Problem requirements
Write out all of the records exactly once more and skip the images.

* * *

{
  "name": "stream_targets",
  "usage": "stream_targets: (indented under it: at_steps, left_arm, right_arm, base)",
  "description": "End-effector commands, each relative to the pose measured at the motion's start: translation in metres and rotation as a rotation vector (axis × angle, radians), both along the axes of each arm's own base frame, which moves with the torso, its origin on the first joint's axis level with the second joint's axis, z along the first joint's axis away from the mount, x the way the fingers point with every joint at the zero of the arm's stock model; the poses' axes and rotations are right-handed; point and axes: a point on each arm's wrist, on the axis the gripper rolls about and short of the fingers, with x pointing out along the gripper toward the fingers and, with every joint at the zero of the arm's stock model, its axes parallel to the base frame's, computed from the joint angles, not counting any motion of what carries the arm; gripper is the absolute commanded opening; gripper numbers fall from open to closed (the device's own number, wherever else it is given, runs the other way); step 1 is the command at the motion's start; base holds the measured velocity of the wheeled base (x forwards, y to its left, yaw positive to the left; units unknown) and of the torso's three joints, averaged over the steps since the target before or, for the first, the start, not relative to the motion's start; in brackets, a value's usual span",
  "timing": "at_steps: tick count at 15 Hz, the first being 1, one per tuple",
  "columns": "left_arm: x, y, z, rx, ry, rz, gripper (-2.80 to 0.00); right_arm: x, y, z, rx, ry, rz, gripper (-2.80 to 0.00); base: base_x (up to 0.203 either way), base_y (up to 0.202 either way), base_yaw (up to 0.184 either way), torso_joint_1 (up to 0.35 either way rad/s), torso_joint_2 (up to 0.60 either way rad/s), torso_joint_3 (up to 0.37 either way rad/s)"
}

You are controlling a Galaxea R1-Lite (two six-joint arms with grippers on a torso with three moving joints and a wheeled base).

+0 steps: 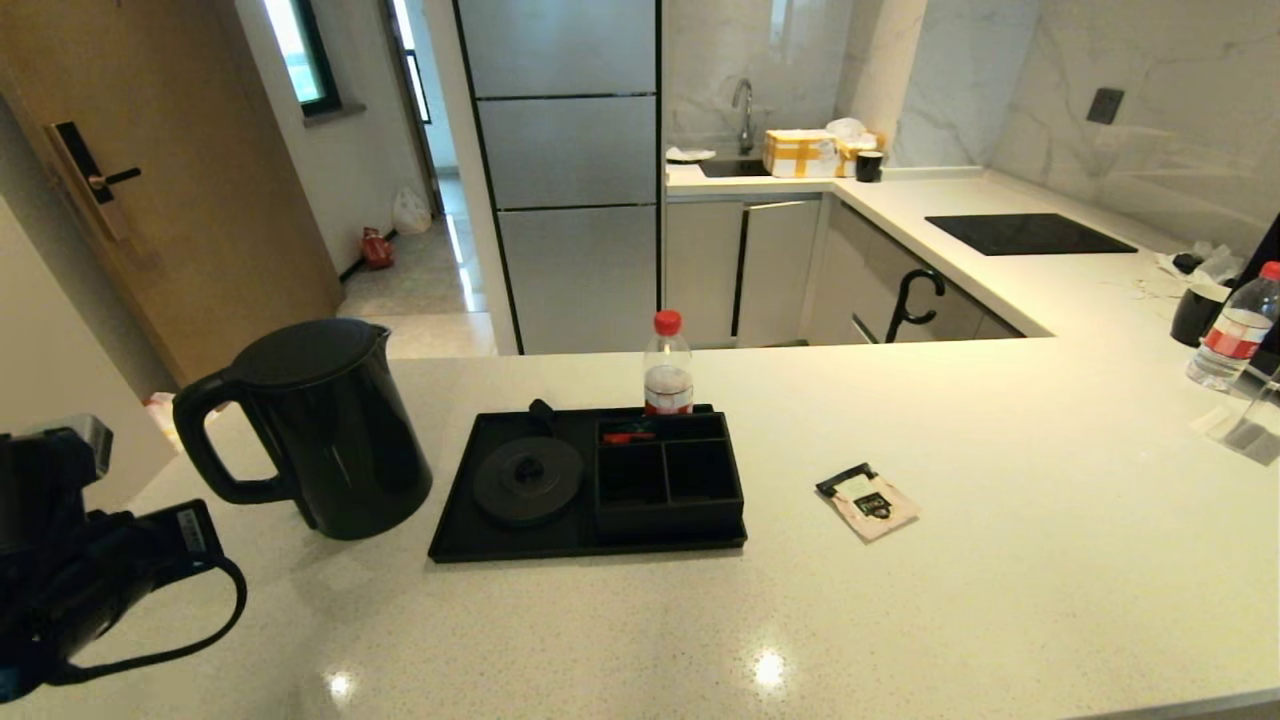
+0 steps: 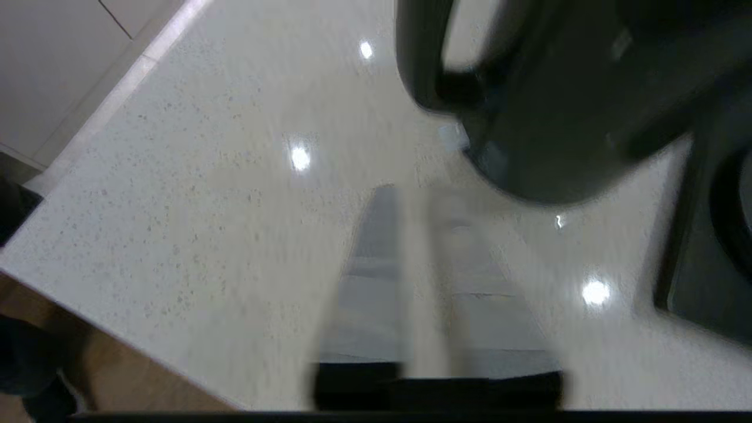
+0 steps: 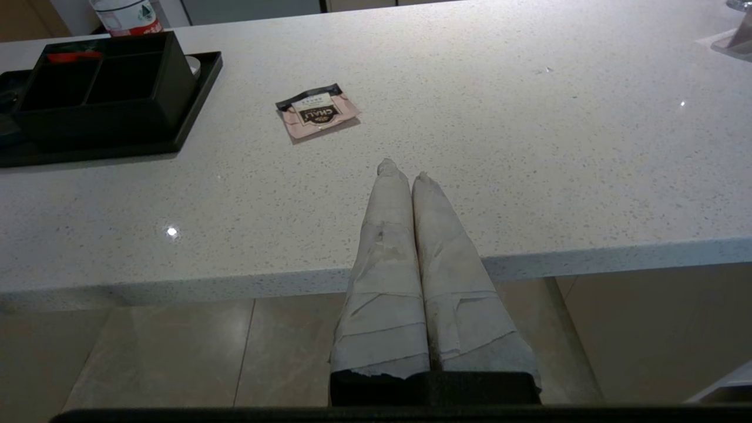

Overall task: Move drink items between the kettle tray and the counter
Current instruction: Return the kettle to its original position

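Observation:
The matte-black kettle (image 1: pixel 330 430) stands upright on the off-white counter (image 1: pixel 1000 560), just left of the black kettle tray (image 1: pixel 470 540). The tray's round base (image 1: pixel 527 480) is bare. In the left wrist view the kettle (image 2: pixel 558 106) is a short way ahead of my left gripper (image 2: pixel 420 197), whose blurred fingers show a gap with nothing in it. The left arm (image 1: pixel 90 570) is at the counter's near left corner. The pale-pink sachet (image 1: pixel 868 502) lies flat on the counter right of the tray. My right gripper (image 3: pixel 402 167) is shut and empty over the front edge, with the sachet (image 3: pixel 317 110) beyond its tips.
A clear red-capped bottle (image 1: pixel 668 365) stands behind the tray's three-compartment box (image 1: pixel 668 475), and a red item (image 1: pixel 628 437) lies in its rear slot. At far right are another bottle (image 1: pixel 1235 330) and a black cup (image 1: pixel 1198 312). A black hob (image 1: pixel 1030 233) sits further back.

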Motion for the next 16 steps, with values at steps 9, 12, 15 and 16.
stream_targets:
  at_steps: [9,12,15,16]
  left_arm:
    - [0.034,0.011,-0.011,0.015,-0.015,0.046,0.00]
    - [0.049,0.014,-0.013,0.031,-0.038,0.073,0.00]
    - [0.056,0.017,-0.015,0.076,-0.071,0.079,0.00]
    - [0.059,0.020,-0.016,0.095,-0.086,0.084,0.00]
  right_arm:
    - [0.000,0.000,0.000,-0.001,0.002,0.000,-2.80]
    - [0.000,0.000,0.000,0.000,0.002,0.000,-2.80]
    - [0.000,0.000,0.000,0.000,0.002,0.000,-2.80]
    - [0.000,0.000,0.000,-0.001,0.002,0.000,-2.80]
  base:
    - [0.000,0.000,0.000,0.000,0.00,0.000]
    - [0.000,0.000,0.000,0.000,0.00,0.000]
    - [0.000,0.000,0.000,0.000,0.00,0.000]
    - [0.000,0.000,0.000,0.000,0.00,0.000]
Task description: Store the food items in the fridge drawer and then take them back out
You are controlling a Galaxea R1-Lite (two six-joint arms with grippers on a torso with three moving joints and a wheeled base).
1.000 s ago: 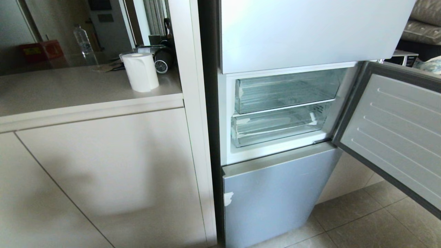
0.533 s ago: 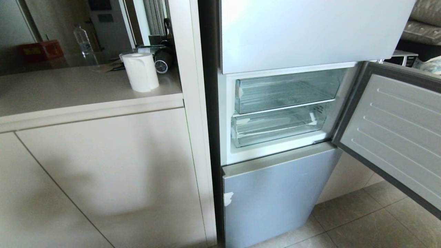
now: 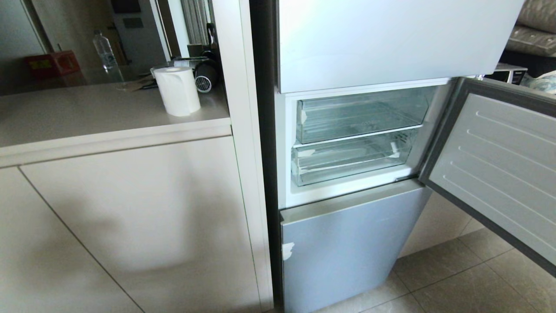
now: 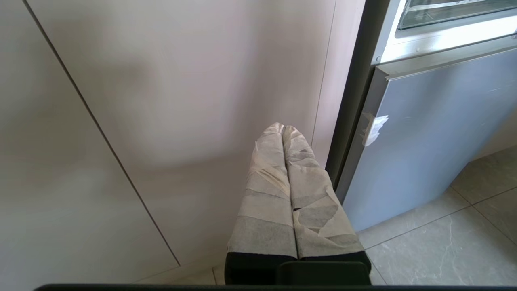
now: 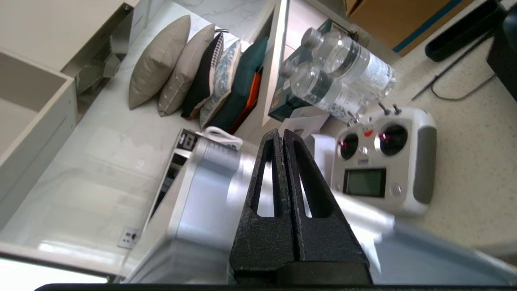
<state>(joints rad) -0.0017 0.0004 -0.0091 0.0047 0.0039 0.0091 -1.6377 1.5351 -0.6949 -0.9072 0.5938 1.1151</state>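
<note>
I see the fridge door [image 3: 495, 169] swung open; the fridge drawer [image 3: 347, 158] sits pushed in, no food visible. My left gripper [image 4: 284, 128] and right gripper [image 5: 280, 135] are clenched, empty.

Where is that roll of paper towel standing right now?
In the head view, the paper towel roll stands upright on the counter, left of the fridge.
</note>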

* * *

Solution below
{
  "name": "stream_targets",
  "usage": "stream_targets: (indented under it: at_steps, left_arm, right_arm, base)",
  "description": "End-effector commands, each relative to the pose measured at the motion's start: translation in metres and rotation as a rotation vector (axis × angle, radians), both along the axes of each arm's own base frame, which moves with the torso, its origin on the first joint's axis level with the second joint's axis, z along the first joint's axis away from the mount, x the way the fingers point with every joint at the zero of the arm's stock model; the poses' axes and rotations are right-handed; point and axes: a point on each arm's wrist, on the axis the gripper rolls about and short of the fingers, with x pointing out along the gripper toward the fingers and, with every joint at the zero of the arm's stock model, its axes parallel to the base frame's, computed from the joint angles, not counting any motion of what carries the arm; gripper is the absolute commanded opening; gripper numbers fall from open to closed (the device's own number, wherever else it is given, runs the other way); step 1 is the command at the motion's start; base holds the measured velocity of the wheeled base (x forwards, y to its left, yaw positive to the left; units unknown) and of the torso's three joints, averaged over the steps since the target before or, for the first, the start, not relative to the motion's start; in brackets, a value's usual span",
  "timing": "at_steps: tick count at 15 Hz, the first being 1, one per tuple",
  "columns": "left_arm: x, y, z, rx, ry, rz, gripper (-2.80 to 0.00); right_arm: x, y, z, rx, ry, rz, gripper (-2.80 to 0.00); base: base_x (up to 0.203 either way), base_y (up to 0.202 either way), base_yaw (up to 0.184 either way), torso_joint_1 (up to 0.35 either way rad/s), torso_joint_2 (up to 0.60 either way rad/s), torso_joint_3 (up to 0.37 either way rad/s)"
}

You are controlling a Galaxea R1-Lite (two six-joint arms with grippers on a torso with three moving joints and a wheeled base).

+0 steps: 
+0 steps: 
+0 steps: 

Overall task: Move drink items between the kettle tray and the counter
Current instruction: Return the kettle to its original position

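Observation:
The matte-black kettle (image 1: pixel 330 430) stands upright on the off-white counter (image 1: pixel 1000 560), just left of the black kettle tray (image 1: pixel 470 540). The tray's round base (image 1: pixel 527 480) is bare. In the left wrist view the kettle (image 2: pixel 558 106) is a short way ahead of my left gripper (image 2: pixel 420 197), whose blurred fingers show a gap with nothing in it. The left arm (image 1: pixel 90 570) is at the counter's near left corner. The pale-pink sachet (image 1: pixel 868 502) lies flat on the counter right of the tray. My right gripper (image 3: pixel 402 167) is shut and empty over the front edge, with the sachet (image 3: pixel 317 110) beyond its tips.
A clear red-capped bottle (image 1: pixel 668 365) stands behind the tray's three-compartment box (image 1: pixel 668 475), and a red item (image 1: pixel 628 437) lies in its rear slot. At far right are another bottle (image 1: pixel 1235 330) and a black cup (image 1: pixel 1198 312). A black hob (image 1: pixel 1030 233) sits further back.
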
Motion for the next 16 steps, with values at steps 9, 12, 15 and 16.
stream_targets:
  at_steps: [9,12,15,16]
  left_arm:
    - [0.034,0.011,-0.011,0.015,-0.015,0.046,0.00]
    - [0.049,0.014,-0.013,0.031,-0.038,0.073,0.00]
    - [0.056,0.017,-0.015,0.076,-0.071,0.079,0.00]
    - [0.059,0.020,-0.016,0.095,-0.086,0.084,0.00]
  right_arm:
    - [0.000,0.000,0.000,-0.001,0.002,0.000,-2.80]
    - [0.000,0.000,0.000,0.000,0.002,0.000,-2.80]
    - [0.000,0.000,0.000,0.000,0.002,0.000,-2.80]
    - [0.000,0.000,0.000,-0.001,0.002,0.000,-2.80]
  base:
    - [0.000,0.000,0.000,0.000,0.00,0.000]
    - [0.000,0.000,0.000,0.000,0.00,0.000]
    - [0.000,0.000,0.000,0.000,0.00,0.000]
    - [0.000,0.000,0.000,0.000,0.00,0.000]
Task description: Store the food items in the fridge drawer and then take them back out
You are controlling a Galaxea R1-Lite (two six-joint arms with grippers on a torso with three moving joints and a wheeled base).
1.000 s ago: 
0.533 s ago: 
now: 
now: 
now: 
<state>(joints rad) -0.0017 0.0004 -0.0091 0.0047 0.0039 0.0091 -1.6377 1.5351 -0.6949 -0.9072 0.5938 1.1151</state>
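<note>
I see the fridge door [image 3: 495, 169] swung open; the fridge drawer [image 3: 347, 158] sits pushed in, no food visible. My left gripper [image 4: 284, 128] and right gripper [image 5: 280, 135] are clenched, empty.

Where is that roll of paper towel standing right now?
In the head view, the paper towel roll stands upright on the counter, left of the fridge.
</note>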

That finishes the exercise.